The operating loss for the nine months ended September 30, 2003 decreased by 10% to $2.6 million from $2.9 million in the same period in 2002, as the result of the measures, which the Company took, including salary reductions, reducing the number of employees by 19 and the Companys trend of developing solutions for specific requirements of customers orders.
In terms of US dollar and euro the actual nominal results were even higher decrease in the operational expenses. The results were affected by the US dollar to euro currency exchange rate changes between the two periods, in which the euro grew in value against the US dollar. These currency exchange impacts were as a result of the InterCard groups functional currency being the euro which is translated to the US dollar for the purpose of consolidation.
Financing income (expenses), net.

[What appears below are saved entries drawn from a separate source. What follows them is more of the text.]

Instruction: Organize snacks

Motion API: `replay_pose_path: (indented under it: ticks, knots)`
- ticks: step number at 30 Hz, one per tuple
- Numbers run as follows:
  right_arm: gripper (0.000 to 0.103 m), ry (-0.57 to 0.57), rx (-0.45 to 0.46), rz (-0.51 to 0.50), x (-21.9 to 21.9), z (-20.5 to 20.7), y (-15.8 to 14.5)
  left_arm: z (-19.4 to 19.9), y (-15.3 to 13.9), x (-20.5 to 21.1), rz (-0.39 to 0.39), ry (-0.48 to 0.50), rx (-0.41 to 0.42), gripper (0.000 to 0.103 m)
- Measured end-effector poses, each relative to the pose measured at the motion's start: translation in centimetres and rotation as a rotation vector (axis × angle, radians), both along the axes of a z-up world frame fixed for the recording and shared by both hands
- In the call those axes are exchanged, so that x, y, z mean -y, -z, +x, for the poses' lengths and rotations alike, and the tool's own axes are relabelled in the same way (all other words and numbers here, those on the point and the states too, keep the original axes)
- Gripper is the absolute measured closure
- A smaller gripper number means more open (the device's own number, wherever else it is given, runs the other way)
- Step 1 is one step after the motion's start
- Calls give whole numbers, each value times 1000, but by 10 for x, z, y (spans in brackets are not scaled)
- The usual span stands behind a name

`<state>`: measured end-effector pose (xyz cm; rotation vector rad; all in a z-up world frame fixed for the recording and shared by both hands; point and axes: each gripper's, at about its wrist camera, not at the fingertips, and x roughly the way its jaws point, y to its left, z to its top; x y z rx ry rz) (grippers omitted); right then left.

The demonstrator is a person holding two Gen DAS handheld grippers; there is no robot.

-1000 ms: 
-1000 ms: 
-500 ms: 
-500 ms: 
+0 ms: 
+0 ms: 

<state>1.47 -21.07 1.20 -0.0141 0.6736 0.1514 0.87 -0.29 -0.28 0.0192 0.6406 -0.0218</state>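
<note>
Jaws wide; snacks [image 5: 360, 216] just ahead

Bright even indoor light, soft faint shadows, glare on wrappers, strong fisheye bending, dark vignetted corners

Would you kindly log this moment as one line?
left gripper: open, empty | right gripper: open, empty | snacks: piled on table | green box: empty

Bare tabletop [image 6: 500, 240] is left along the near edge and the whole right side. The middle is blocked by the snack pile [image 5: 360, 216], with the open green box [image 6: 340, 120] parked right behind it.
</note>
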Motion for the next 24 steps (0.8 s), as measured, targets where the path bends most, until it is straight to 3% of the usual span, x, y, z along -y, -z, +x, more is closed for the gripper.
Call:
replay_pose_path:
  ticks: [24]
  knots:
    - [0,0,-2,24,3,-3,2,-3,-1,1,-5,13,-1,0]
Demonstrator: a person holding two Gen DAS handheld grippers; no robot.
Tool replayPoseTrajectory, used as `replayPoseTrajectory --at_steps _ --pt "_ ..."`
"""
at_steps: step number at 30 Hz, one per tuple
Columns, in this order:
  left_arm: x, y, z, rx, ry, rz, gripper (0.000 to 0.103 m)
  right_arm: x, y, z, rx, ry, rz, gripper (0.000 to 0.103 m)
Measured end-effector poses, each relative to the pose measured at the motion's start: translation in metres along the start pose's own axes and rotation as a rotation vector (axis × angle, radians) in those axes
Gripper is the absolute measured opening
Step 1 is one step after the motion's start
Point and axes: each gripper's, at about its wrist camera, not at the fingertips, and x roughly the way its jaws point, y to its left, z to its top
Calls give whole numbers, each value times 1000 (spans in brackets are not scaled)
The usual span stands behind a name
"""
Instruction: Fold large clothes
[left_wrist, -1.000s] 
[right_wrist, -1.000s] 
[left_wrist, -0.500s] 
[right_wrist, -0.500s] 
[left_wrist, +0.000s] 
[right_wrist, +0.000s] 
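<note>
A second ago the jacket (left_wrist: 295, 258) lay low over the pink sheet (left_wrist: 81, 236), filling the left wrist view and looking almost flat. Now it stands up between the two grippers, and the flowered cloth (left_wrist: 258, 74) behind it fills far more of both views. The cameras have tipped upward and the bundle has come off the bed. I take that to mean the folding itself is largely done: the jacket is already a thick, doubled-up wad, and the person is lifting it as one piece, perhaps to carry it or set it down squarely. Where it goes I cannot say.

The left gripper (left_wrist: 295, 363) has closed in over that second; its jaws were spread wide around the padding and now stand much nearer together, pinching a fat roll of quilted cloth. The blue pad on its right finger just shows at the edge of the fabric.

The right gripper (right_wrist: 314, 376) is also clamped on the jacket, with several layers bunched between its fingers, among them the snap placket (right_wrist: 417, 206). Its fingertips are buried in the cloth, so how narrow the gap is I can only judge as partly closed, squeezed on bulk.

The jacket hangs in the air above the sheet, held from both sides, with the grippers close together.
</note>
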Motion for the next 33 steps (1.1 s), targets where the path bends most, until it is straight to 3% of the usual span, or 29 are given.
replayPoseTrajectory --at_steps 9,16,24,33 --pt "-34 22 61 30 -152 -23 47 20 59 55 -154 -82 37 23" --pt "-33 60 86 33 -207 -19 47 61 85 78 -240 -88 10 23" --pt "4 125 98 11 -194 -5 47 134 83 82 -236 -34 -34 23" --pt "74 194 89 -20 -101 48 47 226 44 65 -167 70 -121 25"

Our financing expenses changed to $685,000 for the nine months ended September 30, 2003 mainly due to interest on our loans and due to foreign currency losses from financing income of $77,000 for the same period in 2002 mainly due to foreign currency gains.
Other income (expenses), net. Other expenses, were $340,000 for the nine months ended September 30, 2003, compared to other expenses of $1.3 million for the same period in 2002. Other expenses during the nine months ended September 30, 2003, were primarily due to $263,000 in connection to options and warrants to consultants and $60,000 related to the registration costs. Other expenses were $1.3 million for the nine months ended September 30, 2002, due to $1.2 million related to registration costs.
For the nine months ended September 30, 2003, the Companys net loss decreased by 13% to $3.7 million, from $4.2 million for the same period in 2002. The decrease is the result of the actions, which the Company took, including salary reductions, reducing the number of employees and the Company trend of developing solutions for customers specific requirements.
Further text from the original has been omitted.